▸ ABOUT THIS TASK:
Go through the following data and transcribe exactly the stretch of lines from the one holding "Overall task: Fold" to the one holding "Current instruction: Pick", both included.

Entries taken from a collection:

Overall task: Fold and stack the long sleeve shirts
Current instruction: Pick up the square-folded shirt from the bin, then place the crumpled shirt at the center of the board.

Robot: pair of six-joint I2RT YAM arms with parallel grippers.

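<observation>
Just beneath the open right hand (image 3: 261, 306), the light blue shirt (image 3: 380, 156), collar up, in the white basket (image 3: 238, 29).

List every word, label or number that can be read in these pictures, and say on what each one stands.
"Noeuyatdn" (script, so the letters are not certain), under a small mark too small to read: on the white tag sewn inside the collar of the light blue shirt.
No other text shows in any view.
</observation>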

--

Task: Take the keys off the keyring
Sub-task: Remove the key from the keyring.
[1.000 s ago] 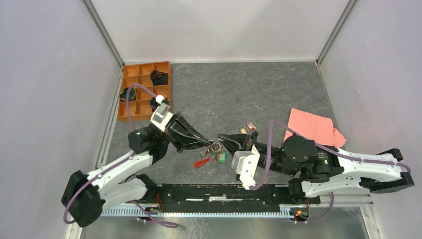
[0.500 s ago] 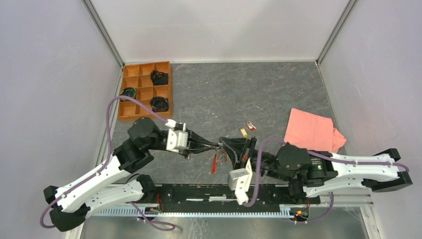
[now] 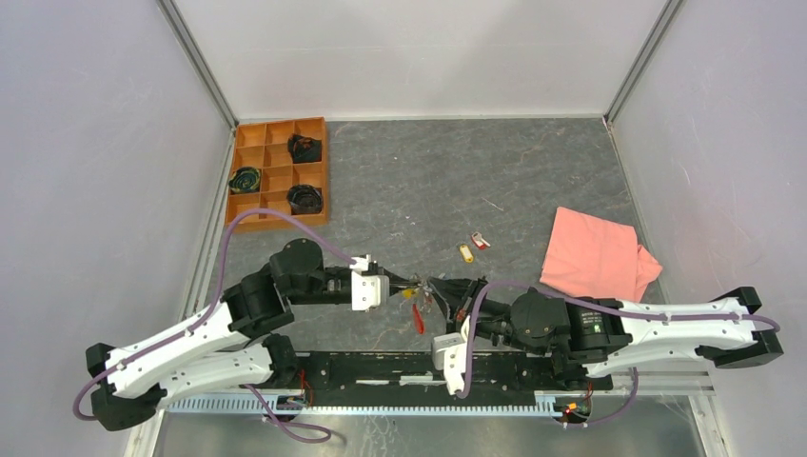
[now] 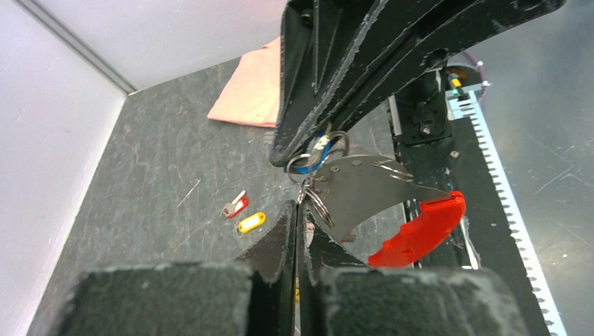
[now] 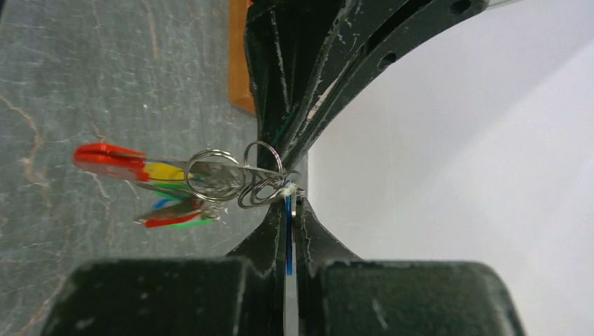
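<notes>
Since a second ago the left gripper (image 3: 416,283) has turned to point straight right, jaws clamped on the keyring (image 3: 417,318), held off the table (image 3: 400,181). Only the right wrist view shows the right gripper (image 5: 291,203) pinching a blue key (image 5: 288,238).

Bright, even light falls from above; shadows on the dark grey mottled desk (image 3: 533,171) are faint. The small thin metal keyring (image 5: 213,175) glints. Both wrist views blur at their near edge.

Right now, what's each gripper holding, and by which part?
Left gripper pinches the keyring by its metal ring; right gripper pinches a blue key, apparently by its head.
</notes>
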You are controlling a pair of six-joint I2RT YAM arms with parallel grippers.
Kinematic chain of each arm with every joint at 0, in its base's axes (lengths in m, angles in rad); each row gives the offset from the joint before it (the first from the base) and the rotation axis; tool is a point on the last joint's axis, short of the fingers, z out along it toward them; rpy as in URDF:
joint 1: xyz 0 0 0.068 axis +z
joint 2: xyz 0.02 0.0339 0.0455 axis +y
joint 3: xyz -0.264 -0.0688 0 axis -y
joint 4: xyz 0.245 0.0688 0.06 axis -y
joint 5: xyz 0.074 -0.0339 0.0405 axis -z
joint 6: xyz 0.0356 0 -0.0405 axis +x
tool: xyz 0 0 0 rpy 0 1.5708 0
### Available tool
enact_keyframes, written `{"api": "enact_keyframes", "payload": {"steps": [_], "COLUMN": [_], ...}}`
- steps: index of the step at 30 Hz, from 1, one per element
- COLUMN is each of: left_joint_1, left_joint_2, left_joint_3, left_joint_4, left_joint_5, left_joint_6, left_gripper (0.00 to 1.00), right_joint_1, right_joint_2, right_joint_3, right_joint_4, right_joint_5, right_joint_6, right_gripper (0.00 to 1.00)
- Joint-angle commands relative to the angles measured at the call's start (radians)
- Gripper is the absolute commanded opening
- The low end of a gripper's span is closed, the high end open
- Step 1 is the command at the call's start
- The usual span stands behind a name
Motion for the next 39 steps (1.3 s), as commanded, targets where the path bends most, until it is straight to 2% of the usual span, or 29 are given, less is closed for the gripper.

▸ SOLUTION BELOW:
Overall task: Fold and stack the long sleeve shirts
Current instruction: Pick up the square-folded shirt from the bin, then place the crumpled shirt at the center of the board.

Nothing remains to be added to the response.